# YOUR ASSIGNMENT
Return all lines from the entries below in which the word "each" is present.
Top of EXERCISE MATERIAL
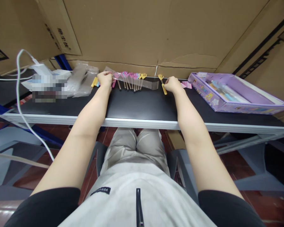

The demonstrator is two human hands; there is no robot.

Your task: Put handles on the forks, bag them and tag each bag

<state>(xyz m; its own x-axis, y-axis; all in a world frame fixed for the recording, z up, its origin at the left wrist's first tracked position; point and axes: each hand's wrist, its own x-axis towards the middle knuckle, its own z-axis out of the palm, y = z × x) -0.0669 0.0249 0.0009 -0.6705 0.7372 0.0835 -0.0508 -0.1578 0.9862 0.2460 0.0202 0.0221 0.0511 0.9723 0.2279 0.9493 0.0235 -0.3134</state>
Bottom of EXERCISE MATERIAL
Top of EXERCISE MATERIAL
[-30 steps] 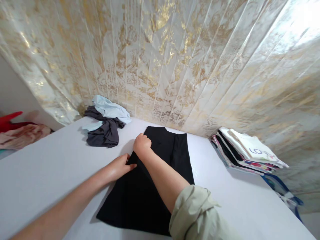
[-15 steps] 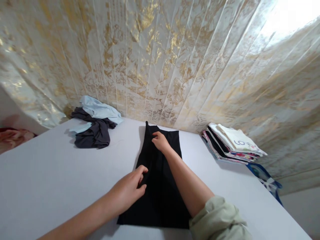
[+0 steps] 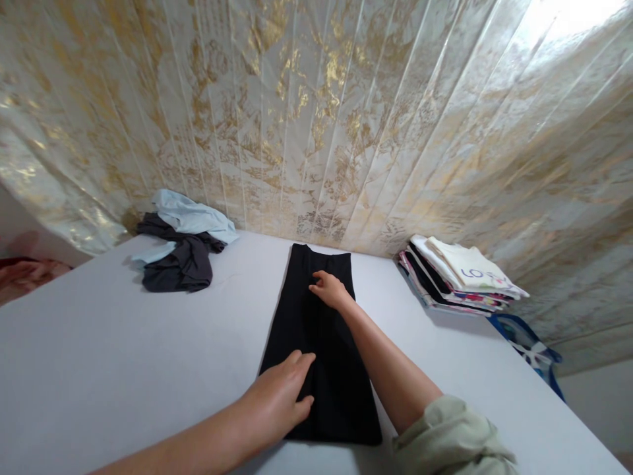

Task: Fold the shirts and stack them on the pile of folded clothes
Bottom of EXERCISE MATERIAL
# FINISHED EXERCISE
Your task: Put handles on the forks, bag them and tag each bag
<state>(xyz m; its own x-axis, y-axis; all in a world frame fixed for the recording, z up, its origin at the left wrist's first tracked position; point and axes: each hand's wrist, its own x-axis towards the middle knuckle, its own z-axis out of the palm, y = z × x) -0.0669 0.0249 0.0009 -0.6705 0.7372 0.0835 -0.0508 -0.1578 0.9862 0.2460 0.0202 0.0221 0.0511 0.9723 0.2279 0.9493 0.0235 -0.3134</state>

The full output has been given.